*What you will do:*
Exact copy, no pictures: return all the data below as written.

==============================

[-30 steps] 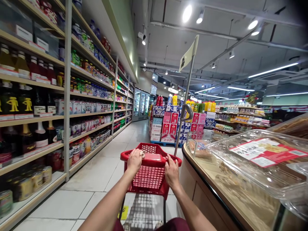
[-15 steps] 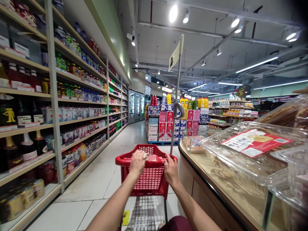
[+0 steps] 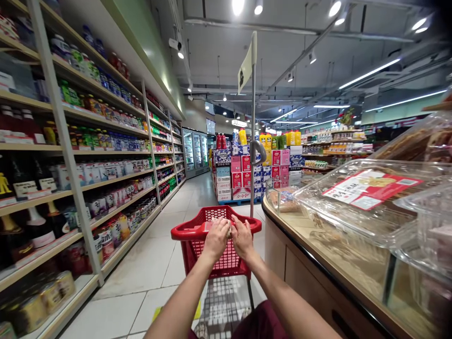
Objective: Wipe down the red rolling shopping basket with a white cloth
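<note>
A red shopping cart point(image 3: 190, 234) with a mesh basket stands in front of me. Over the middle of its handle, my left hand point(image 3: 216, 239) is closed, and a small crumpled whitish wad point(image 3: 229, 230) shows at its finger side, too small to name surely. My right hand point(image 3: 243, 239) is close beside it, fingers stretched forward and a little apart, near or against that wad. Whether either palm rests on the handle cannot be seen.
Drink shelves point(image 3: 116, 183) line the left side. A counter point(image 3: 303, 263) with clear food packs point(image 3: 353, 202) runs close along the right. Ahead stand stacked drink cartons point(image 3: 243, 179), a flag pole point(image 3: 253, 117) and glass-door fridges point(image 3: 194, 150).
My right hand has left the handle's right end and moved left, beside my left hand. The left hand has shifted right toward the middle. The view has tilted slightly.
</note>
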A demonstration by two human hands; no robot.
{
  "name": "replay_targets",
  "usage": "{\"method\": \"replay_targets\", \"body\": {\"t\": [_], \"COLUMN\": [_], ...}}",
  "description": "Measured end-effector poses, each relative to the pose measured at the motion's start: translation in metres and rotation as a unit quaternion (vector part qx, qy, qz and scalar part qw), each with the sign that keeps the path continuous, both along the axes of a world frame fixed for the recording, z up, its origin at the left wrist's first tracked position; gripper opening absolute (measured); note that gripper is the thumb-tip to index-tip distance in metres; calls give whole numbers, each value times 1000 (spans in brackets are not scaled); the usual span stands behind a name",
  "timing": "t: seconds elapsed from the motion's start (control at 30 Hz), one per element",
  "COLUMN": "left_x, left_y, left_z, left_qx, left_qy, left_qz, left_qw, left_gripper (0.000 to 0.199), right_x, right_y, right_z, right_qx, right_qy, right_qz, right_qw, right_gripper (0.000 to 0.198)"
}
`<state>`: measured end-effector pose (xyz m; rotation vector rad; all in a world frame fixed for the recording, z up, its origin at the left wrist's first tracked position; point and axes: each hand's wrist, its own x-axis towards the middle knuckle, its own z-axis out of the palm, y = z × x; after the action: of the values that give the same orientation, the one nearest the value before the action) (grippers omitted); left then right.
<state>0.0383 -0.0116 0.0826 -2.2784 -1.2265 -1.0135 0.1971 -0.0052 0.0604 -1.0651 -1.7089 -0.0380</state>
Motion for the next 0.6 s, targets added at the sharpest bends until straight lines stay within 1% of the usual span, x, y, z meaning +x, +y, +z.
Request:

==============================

*Reply:*
[-30 steps] 
[-15 steps] 
[+0 steps] 
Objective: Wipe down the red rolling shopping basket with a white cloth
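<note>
A red shopping cart point(image 3: 190, 234) with a mesh basket stands in front of me. Over the middle of its handle, my left hand point(image 3: 216, 239) is closed, and a small crumpled whitish wad point(image 3: 229, 230) shows at its finger side, too small to name surely. My right hand point(image 3: 243, 239) is close beside it, fingers stretched forward and a little apart, near or against that wad. Whether either palm rests on the handle cannot be seen.
Drink shelves point(image 3: 116, 183) line the left side. A counter point(image 3: 303, 263) with clear food packs point(image 3: 353, 202) runs close along the right. Ahead stand stacked drink cartons point(image 3: 243, 179), a flag pole point(image 3: 253, 117) and glass-door fridges point(image 3: 194, 150).
My right hand has left the handle's right end and moved left, beside my left hand. The left hand has shifted right toward the middle. The view has tilted slightly.
</note>
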A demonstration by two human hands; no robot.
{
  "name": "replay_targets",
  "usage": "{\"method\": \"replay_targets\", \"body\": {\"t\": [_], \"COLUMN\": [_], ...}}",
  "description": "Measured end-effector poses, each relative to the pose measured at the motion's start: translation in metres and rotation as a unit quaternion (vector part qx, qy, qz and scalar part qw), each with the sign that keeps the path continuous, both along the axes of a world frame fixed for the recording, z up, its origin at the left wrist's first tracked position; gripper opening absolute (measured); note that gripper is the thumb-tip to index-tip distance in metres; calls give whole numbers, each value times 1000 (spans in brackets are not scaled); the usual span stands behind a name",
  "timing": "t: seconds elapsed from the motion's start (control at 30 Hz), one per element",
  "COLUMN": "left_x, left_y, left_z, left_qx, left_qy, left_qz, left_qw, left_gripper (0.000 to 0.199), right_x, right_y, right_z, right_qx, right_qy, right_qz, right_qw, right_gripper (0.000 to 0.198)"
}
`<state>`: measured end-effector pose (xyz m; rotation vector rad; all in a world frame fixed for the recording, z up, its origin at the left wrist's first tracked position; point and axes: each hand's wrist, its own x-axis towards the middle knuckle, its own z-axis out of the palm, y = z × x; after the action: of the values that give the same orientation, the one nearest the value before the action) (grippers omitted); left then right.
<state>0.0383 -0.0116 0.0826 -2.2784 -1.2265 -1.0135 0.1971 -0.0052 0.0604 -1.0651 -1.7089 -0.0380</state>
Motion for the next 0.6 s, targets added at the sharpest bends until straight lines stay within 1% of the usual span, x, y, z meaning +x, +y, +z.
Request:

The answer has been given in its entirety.